Lisible et érudite, non dénuée de pointes d’humour, la traque de Mélanie Traversier met au jour des événements improbables et des personnages totalement oubliés, du moins dans le rôle qui leur est assigné au sein de son récit. Il en va ainsi de Jeanne-Louise-Constance d’Aumont, duchesse de Villeroy, qui travaille à perfectionner l’instrument par l’adjonction d’un clavier. Le manque d’archives à propos de son projet (en raison notamment de l’absence de traces dans les académies et autres instances d’accréditation) illustre la difficulté de retrouver une pratique scientifique et technique féminine privée trop souvent oubliée ou occultée par l’histoire.

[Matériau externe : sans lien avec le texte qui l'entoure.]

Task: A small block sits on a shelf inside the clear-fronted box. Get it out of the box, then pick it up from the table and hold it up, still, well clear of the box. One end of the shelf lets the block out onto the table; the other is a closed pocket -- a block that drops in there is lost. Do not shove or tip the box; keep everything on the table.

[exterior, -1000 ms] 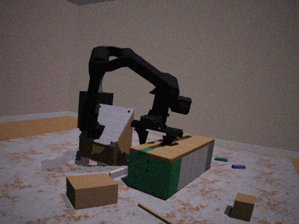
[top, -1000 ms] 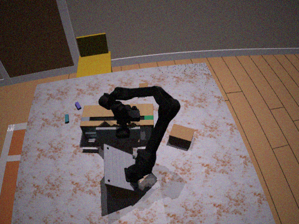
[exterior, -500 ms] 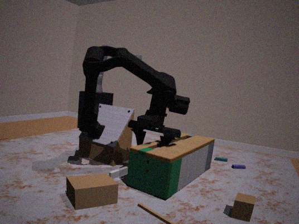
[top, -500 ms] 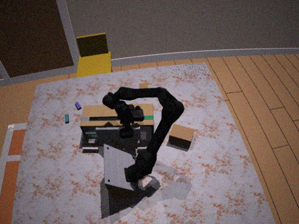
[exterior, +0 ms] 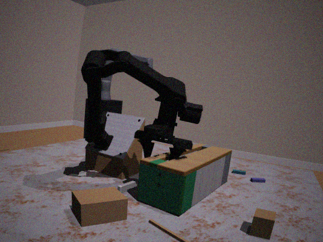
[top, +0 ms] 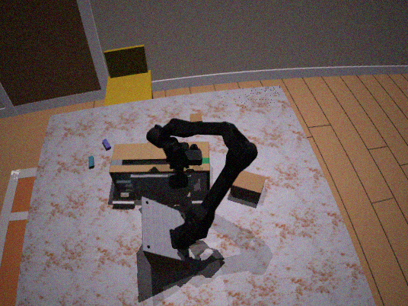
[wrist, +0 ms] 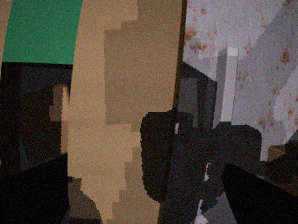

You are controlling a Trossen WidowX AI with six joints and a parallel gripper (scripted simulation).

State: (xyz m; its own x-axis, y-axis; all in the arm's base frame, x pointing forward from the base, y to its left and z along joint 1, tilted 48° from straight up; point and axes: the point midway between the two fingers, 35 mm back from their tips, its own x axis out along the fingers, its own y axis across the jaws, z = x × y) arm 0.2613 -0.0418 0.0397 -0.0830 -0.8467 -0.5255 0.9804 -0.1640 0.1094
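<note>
The box (top: 125,152) (exterior: 208,177) (wrist: 47,10) has a tan top with a long slot, a green end (exterior: 163,186) and a dark clear front (top: 152,186). My gripper (top: 178,178) (exterior: 164,153) (wrist: 156,165) is open and empty. It points down at the box top near the green end. Its fingers stand on either side of the front tan strip, one finger at the slot and one before the clear front. The inside of the box is dark, and I cannot make out the small block there.
A purple block (top: 106,144) (exterior: 258,180) and a teal block (top: 91,161) (exterior: 238,171) lie beyond the box's far end. A tan box (top: 247,188) (exterior: 99,204) and a small tan cube (exterior: 263,223) stand near the green end. A thin stick (exterior: 167,230) lies in front.
</note>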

L’harmonica de verre connut son heure de gloire. L’entrepreneur de spectacles terrifiants Robertson se servait des qualités mystérieuses de ses sons pour contribuer à l’ambiance de ses fantasmagories. Ainsi que le suggère ce choix, l’instrument avait, pour nombre d’auditeurs, un lien avec des forces occultes – angéliques ou, plus souvent, diaboliques. De grands musiciens dont Mozart, Beethoven ou Donizetti inclurent ce que Franklin avait appelé son armonica, orthographié à l’italienne, dans des œuvres guère jouées de nos jours dans leur forme originale. Certains compositeurs modernes continuent encore de rechercher des effets difficiles à produire autrement. Written on Skin, le bel opéra de George Benjamin créé au festival d’Aix-en-Provence en 2012 (et joué plusieurs fois depuis), accorde ainsi à l’harmonica de verre un rôle important.